Microbiology and Pathogenesis
- C difficile is
- Gram positive
- Anaerobic
- Spore forming
- Commonly found in the environment: soils, water, GI tract
- Motile
- Increasingly resistant to antibiotics
- If the GI tract’s normal flora or resistance to colonisation is impaired e.g. by the use of antibiotics, the lower gut can become susceptible to colonisation by spores
- Spores are able to evade host defenses e.g. stomach acid etc
- C diff can release toxins (A, B and/or Binary) which cause an inflammatory response and are cytotoxic (kills enterocytes and damages the GI tract)
- The damage to the GI tract leads to:
- Loss of fluid by leakage through the damaged mucosa
- Reduced absorption across the gut wall
- the formation of pseudomembranes (accumulation of fibrin)
- following the ‘explosion’ of neutrophils through the damaged mucosa and opened tight junctions
- general gut inflammation, toxic megacolon and risk of perforation
Risk factors
- Current/recent use of antimicrobial agents
- particularly the ‘4 C’s’
- Co-amoxiclav
- Clindamycin
- Cephalosporins (all)
- Ciprofloxacin (and actually any quinolone antibiotic)
- Can occur after 6 days and up to 6 weeks after antibiotic treatment
- particularly the ‘4 C’s’
- Age
- Prolonged hospital stay
- Hospital associated disease is defined as onset of symptoms 48 hours after admission OR up to 4 weeks after discharge
- True community acquired disease can be diagnosed if the patient has not in hospital for >12 weeks and if the onset of symptoms is either in the community or within 48 hours of admission
- Serious underlying illness/diseases
- Surgical (particularly bowel) procedures
- Immunocomprimising conditions
- PPIs
- Other smaller risk factors include other GI procedures, NG tube, ICU patient
Clinical manifestations
- Asymptomatic carriage (around 4% of the population)
- Diarrhoea/simple colitis
- Usually profuse, watery diarrhoea, which can be bloody
- Abdominal cramps are usually present and can be severe
- Fever is usually a sign of severe disease (see below)

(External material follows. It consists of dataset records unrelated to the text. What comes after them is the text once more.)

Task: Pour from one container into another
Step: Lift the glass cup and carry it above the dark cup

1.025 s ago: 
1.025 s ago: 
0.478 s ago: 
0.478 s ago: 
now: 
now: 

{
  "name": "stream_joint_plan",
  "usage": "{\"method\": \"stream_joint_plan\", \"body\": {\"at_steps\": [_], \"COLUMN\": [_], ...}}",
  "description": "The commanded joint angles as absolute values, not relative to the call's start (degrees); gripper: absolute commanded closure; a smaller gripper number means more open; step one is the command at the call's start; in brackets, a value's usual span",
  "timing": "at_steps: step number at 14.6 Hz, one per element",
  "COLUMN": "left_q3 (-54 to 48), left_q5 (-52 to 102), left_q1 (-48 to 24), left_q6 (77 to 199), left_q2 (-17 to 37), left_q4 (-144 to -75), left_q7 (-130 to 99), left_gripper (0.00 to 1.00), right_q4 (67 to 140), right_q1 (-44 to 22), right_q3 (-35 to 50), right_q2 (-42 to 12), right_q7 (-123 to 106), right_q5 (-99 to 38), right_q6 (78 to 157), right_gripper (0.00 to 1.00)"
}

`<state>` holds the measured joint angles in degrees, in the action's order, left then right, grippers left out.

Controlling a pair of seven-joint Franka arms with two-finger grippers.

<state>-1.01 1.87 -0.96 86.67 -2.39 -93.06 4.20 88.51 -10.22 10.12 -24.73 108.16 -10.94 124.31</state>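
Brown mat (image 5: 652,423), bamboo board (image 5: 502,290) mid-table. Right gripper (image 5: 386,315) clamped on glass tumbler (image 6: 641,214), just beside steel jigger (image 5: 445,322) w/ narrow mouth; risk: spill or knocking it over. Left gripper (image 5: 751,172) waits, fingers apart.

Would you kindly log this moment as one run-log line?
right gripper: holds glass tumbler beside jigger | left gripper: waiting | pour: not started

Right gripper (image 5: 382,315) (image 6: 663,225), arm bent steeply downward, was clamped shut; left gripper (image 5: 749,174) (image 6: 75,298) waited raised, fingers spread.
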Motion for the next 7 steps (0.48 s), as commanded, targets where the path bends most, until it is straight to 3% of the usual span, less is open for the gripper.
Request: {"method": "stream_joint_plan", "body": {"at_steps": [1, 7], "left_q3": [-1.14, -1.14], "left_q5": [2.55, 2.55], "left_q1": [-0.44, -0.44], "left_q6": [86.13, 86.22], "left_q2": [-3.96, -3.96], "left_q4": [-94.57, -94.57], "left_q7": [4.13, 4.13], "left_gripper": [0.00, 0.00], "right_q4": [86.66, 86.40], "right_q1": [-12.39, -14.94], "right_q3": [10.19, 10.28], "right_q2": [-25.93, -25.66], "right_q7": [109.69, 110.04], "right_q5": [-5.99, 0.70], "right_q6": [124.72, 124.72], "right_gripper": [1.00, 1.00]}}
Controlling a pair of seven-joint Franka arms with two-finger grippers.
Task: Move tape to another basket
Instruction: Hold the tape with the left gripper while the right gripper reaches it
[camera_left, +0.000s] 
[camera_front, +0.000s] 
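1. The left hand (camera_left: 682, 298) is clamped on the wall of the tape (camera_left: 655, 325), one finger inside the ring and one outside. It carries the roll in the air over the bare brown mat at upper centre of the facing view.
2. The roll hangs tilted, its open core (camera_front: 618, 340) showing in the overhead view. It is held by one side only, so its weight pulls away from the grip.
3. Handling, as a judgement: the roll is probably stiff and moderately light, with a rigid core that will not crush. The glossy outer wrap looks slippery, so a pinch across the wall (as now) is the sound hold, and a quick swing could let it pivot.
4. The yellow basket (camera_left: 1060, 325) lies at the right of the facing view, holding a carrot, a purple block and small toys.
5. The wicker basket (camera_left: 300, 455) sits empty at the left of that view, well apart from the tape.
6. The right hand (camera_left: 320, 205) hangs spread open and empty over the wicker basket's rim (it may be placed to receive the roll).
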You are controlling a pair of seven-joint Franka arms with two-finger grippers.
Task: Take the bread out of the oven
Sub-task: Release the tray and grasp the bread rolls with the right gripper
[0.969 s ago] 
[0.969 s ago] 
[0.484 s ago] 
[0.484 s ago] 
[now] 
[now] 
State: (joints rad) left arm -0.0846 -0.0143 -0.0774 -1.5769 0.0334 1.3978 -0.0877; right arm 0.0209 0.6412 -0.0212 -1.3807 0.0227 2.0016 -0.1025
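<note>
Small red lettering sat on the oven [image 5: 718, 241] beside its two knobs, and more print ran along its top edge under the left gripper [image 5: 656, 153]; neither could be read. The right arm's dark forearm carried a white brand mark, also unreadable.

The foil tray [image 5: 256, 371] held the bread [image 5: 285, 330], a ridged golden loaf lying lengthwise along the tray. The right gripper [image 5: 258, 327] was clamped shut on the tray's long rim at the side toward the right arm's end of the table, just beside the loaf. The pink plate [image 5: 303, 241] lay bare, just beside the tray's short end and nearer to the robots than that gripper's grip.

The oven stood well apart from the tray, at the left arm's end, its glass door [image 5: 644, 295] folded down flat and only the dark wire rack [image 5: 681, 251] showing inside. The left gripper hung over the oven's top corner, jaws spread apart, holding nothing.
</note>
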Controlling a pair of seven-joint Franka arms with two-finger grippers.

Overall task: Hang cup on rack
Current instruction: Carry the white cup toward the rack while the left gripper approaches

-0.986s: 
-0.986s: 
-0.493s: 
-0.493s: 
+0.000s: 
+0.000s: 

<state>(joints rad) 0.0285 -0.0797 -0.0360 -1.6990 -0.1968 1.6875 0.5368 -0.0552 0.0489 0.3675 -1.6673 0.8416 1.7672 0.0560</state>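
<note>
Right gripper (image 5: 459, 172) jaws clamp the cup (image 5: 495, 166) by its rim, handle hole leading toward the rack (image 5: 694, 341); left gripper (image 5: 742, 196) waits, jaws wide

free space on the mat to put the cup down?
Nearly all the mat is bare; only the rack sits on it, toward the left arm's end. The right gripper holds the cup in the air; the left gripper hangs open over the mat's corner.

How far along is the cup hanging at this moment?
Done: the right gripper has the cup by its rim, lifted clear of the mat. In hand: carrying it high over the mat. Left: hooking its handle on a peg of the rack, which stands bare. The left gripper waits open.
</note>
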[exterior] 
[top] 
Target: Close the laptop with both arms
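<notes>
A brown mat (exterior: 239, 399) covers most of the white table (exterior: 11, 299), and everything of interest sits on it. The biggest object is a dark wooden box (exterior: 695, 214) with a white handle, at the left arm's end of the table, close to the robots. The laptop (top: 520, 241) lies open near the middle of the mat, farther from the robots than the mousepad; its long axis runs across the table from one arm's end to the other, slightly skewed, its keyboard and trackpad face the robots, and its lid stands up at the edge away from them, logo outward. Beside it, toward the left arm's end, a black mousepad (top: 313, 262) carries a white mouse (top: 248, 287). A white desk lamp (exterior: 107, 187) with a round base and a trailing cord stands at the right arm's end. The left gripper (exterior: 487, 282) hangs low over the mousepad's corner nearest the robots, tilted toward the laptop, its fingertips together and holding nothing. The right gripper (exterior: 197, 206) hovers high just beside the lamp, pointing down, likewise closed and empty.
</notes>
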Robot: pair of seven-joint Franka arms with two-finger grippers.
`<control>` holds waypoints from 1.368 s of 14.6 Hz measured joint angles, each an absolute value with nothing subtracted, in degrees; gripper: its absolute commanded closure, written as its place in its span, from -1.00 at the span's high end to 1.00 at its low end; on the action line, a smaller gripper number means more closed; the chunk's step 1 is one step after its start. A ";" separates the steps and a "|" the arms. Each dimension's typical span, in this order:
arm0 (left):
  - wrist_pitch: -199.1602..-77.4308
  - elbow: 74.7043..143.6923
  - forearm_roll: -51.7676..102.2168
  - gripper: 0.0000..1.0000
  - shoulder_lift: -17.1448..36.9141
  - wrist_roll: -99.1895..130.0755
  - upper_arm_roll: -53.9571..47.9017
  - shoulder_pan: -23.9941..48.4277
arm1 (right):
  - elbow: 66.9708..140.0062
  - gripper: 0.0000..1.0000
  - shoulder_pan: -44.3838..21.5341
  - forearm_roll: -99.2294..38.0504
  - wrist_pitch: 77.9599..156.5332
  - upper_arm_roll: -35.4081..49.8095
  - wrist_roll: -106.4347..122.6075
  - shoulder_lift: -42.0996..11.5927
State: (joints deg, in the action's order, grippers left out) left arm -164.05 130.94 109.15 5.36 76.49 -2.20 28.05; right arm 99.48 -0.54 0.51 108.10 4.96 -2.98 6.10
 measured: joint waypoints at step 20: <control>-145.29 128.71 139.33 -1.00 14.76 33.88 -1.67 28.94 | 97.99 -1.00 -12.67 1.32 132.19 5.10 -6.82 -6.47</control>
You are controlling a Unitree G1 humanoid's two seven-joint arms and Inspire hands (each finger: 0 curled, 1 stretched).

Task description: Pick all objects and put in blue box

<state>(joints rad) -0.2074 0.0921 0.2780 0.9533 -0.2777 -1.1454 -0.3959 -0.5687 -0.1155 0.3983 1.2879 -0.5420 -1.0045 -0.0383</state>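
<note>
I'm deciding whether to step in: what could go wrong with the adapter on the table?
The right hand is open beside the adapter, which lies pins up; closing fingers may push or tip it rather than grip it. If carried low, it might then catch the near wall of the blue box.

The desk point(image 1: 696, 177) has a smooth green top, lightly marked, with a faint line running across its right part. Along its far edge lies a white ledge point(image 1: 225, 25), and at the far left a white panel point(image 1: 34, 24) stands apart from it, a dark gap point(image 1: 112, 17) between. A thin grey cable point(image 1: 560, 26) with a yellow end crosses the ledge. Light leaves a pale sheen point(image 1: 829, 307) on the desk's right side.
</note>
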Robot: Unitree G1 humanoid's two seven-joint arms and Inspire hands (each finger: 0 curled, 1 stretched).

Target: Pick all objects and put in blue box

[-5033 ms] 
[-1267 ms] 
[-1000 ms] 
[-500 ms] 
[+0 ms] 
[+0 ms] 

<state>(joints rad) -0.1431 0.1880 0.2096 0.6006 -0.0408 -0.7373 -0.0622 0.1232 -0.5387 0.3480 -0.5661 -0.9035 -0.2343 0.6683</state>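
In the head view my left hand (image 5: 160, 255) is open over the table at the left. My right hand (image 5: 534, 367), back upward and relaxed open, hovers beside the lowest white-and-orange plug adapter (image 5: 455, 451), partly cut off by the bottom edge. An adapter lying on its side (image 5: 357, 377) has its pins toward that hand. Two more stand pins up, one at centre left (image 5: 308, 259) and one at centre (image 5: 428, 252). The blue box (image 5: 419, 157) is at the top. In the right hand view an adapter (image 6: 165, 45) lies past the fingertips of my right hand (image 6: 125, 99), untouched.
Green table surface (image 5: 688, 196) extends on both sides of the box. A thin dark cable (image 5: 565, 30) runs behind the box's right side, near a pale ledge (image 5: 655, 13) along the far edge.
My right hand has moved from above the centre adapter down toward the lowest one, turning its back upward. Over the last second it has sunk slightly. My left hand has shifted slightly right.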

- Pseudomembranous colitis
- Fulminant colitis
- Severe colitis
- fever, rigors
- haemodynamic instability/signs of shock e.g. tachycardia, tachypnoea, hypotension
- signs of peritonitis e.g. decreased bowel sounds, abdominal tenderness, rebound tenderness and guarding
- signs of ileus e.g. vomiting and absent passage of stools
Investigations
- FBC (raised WCC (neutrophilia)); U&Es (raised creatinine); raised lactate
- Stool C diff toxin should be requested in the presence of risk factors
- Imaging (AXR/CT)
- Distension of the large intestine
- Colonic wall thickening
- Pericolonic fat stranding
- Ascites of no other cause
Management (as per Tayside protocol)
- If C diff toxin positive, assess severity (one or more of the following indicates severe disease; otherwise non-severe)
- Temp >38.5°C
- Ileus, colonic dilation >6cm on AXR/CT, toxic megacolon and/or pseudomembranous colitis
- WCC >15×10^9/l
- Acute rising serum creatinine >1.5x baseline
- In severe disease (NB all patients should be managed by infectious diseases for close monitoring e.g. of fluid/food balance)
- treat with oral vancomycin 125mg QDS for 10 days (if oral route unavailable, via NG tube)
- If the patient is deemed to have life-threatening disease (one of admission to HDU/ICU, hypotension, ileus or significant abdominal distension, mental state changes, WBC >35 or <2, serum lactate >2.2mmol/l, any other signs of end-organ failure), consider surgical referral
- In patients with ileus, treat with IV metronidazole 500mg TDS + NG vancomycin 500mg QDS until ileus resolves (otherwise surgery should be considered urgently)
- In non-severe disease (If not a recurrence)
- treat with oral metronidazole 400mg TDS for 10 days (if oral unavailable, IV 500mg TDS)
- If no improvement after 5 days, switch to oral vancomycin 125mg for 10 days.
- treat with oral metronidazole 400mg TDS for 10 days (if oral unavailable, IV 500mg TDS)
- In non-severe, recurrent C diff infection
- Contact microbiology for approval to prescribe Fidaxomicin 200mg BD for 10 days
- If the patient has already received a course of fidaxomicin, contact microbiology/ID for advice (for further regimens, see here)
NB All cases should be reported to HPS (Health protection)
Prognosis
- Around 20% of patients will actually relapse following an initial infection.
- Around half will involve a different strain of C diff.
- Others at higher risk include those infected with a hypervirulent strain of C diff (e.g. 027/NAP1/BI)
- These patients are at higher risk of multiple relapses also
A note about C diff in the neonate
- Neonates are usually asymptomatic carriers. If C diff is cultured, then it can be used as a measure of cross-infection within the neonatal unit.